Respecto de las anteriores música de Deldevez y coreografía remitente a Mazilier, uno tendría ganas de exclamar en ese momento: ¡Vivan Petipa y Minkus!

Los diseños de escenografía y vestuario de Luisa Spinatelli, que trabajó sobre los originales, contribuyen a situar el “ambiente” plenamente en ese momento inicial de 1846…lindando casi con el Kitsch, según el gusto actual, pero en definitiva, como se trata de una “reconstrucción”, son también en ese sentido necesarios, como lo es este precioso trabajo de Lacotte.

El coreógrafo se apoyó en los recuerdos de Lubov Egorova (de quien fue alumno) y de Carlotta Zambelli. Egorova bailó Paquita bajo la dirección de Petipa entre 1900 y 1910. En tanto que Zambelli, étoile de la Ópera de París, fue invitada a San Petersburgo en 1901, donde asumió el ballet también bajo “la batuta” de Petipa.

Además de la frescura y sin duda, autenticidad, con la que Lacotte presenta el estilo romántico, en lo coreográfico strictu sensu que remite a Mazilier, los pasos de los pies y su enchaînement recuerdan, voilà, a la escuela Bournonville. Nada sorprendente, pues (la supervivencia de) Bournonville es el verdadero estilo francés romántico.

Y en la “Danza de las Capas de toreros” o Pas des manteaux (que interpretaban originalmente bailarinas en travesti, pero que Lacotte asumió con bailarines), vemos de dónde proviene una similar en Don Quijote…

Entre los intérpretes, a señalar en el pas de trois sobre todo a Myriam Ould-Braham y a un Mallory Gaudion que rebota con el resorte de un gato, y tiene unas cabrioles deliciosas.

Pese a que Marie-Agnès Gillot, étoile, es una artista cumplida, capaz de emocionar casi siempre, y pese a las dotes de comediante que evidenció, el rol de Paquita no es para ella.

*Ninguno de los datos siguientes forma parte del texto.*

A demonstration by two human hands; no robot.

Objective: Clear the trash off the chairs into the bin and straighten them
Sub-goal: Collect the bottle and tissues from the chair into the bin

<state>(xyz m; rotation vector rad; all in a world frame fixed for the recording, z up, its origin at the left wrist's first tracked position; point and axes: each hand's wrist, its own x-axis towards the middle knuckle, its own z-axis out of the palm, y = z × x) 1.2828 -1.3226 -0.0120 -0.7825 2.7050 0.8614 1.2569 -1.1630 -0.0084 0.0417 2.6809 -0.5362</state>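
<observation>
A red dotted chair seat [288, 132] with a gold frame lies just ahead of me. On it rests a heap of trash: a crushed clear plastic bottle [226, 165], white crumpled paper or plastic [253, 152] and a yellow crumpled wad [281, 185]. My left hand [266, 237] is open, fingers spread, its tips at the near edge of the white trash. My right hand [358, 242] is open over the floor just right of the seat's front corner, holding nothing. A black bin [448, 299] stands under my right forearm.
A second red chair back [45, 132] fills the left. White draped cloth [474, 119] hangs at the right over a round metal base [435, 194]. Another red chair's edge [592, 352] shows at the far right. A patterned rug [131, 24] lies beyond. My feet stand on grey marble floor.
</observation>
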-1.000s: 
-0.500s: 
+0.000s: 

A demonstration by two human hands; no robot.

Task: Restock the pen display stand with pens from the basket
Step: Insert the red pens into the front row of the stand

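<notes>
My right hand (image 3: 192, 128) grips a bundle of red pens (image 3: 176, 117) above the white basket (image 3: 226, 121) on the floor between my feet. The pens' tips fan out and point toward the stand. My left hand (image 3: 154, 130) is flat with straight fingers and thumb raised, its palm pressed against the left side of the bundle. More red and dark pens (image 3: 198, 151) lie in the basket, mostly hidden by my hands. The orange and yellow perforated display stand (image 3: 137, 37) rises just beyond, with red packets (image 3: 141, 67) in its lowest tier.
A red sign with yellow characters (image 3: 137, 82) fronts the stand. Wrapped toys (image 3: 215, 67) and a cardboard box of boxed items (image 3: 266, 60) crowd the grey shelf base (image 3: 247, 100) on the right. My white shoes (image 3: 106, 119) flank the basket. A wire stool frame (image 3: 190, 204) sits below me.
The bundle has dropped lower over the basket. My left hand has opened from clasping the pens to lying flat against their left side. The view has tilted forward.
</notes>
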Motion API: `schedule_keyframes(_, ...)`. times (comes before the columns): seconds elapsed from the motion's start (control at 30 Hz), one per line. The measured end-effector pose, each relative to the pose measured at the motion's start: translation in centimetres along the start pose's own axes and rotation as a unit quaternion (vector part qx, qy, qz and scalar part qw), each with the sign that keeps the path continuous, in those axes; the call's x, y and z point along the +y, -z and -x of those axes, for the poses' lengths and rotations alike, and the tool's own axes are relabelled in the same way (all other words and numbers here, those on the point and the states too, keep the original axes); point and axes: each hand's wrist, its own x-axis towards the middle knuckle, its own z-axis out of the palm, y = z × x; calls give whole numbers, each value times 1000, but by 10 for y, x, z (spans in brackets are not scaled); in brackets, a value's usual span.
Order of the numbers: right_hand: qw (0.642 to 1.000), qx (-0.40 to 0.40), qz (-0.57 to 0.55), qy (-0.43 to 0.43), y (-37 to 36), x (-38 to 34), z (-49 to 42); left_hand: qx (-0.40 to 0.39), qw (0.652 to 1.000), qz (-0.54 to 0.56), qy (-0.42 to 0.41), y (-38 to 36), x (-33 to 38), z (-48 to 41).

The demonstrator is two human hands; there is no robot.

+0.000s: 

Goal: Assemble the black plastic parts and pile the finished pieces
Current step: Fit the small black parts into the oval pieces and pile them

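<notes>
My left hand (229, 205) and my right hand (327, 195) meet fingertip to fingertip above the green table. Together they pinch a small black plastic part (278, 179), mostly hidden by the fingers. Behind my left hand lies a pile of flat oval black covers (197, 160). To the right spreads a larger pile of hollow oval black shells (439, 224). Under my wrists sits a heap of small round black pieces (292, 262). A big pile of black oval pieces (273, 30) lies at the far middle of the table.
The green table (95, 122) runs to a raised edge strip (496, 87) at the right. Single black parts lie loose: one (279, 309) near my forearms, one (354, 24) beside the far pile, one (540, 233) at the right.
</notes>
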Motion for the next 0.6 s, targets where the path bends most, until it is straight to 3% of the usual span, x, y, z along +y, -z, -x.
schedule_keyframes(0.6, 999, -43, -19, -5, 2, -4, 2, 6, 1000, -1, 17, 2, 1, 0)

Ya decíamos que no es un ballet “fácil”. Gillot es demasiado “fuerte”, con una proyección técnica, sí, impecable. A recordar sus sauts de chats, de un asombroso desplazamiento, y hasta sus fouettés dobles. Pero acaso Paquita demanda más sosiego, en un contexto general.

El Lucien de Karl Paquette, étoile, es un encantador oficial rubio, correcto, sin mucho alarde, aunque sus cassioles en la coda del Gran Pas fueron bravas. Pero posee un aura, y cierto es que entre él y Gillot hay “química” sobre la escena, aunque estuvieron a punto de perderla en el adagio del cierre, pero luego la recuperaron con más bríos.

La versión de Lacotte de Paquita no será memorable (aunque no sea, desde luego, su falta, sino la “materia prima”), pero es un lujo que el Ballet de la Ópera de París, donde nació la obra, pueda ofrecerla.